Este é o Mês do Orgulho LGBTQIAP+. No Brasil e ao redor do mundo, ainda há muito progresso a ser feito. Quais são suas prioridades nessa luta no momento?
Quando se é adulto, há coisas que você pode mudar, mas muitas coisas estão solidificadas. Com os bebês, as crianças, não. Eles sempre estão aprendendo até virarem adultos. Eles são meus focos. Como nós influenciamos as crianças? Como ensinamos? Como conversamos com elas? Sem, claro, ir muito fundo nos assuntos, mas oferecendo o suficiente para que tomem decisões corretas para si mesmos. E, enquanto adultos, identificando-se como heterossexual, transgênero ou gay, como conversar com os jovens para que eles se desenvolvam para ser as lindas flores e árvores que são. Esse é meu foco. E é essa a contribuição que espero poder dar com meu trabalho.
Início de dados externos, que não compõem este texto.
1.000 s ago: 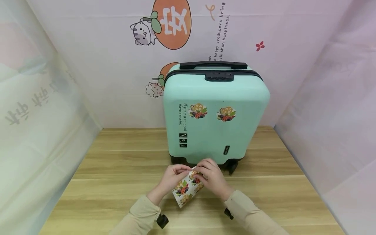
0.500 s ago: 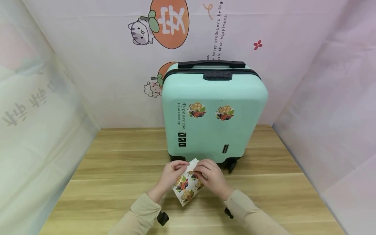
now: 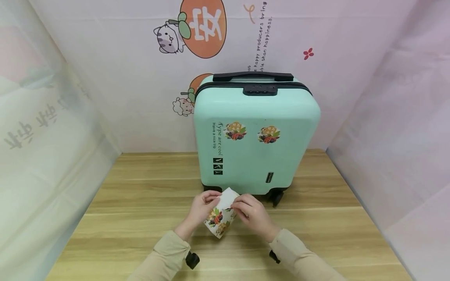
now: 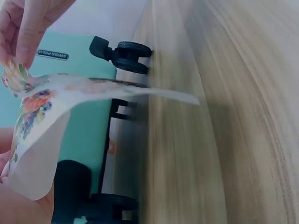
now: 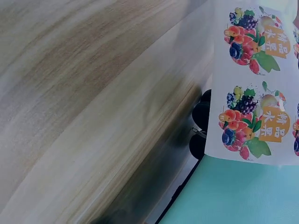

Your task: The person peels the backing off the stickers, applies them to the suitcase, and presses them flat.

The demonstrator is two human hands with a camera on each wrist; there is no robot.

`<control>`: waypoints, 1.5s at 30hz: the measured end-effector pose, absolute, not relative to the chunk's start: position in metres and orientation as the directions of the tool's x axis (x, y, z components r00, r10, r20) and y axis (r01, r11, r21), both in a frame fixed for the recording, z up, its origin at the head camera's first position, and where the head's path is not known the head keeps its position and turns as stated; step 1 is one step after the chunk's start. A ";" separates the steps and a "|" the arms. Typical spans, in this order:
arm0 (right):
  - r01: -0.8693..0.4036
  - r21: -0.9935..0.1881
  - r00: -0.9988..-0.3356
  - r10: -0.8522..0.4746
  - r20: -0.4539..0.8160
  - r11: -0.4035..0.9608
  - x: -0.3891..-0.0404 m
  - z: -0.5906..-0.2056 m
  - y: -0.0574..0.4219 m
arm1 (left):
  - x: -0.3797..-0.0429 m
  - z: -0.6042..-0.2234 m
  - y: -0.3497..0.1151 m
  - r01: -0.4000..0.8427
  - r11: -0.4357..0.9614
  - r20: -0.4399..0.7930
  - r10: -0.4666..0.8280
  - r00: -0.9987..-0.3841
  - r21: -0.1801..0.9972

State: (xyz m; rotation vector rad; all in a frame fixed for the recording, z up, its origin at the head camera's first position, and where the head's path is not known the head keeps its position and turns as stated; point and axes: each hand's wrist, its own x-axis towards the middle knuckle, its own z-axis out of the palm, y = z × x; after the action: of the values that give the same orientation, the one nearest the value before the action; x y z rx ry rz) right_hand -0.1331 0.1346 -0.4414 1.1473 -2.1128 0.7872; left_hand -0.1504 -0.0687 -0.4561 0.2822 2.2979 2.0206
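Observation:
A white sheet of fruit stickers (image 3: 215, 219) is held between both hands, close in front of the suitcase's lower edge. My left hand (image 3: 199, 208) grips the sheet along its left side; in the left wrist view the left hand (image 4: 25, 207) sits behind the sheet's lower corner. With thumb and fingertips, my right hand (image 3: 254, 214) pinches a fruit sticker (image 4: 15, 77), which bends up from the sheet in the left wrist view. The upper part of the sheet shows plain white. In the right wrist view, the sheet (image 5: 217, 70) carries rows of colourful fruit prints.
A mint-green suitcase (image 3: 246, 160) stands upright on the wooden table (image 3: 151, 187), against a printed cloth backdrop (image 3: 140, 78). Two fruit stickers, a left one (image 3: 235, 131) and a right one (image 3: 268, 134), are on its front. Black wheels (image 3: 275, 196) show at its base.
The sheet's white upper end has come into view between the hands, and its lower end has tipped back. My left hand has shifted slightly left and up. The suitcase stays in place.

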 end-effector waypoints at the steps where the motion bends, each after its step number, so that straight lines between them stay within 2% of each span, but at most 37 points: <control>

Tem esperança no futuro e na juventude?
Ah, sim! A juventude hoje está bem à frente. Acho que por causa das redes sociais, eles têm as ferramentas nas mãos. Nós temos esses tiroteios horríveis aqui nos Estados Unidos, mas ver meninos e meninas exigindo que políticos tomem medidas para evitar os massacres em escolas, implorando por suas vidas, me mostra que essa nova geração é determinada, autoconfiante e preparada para agir. Espero que todos aprendam com ela e continuem agindo.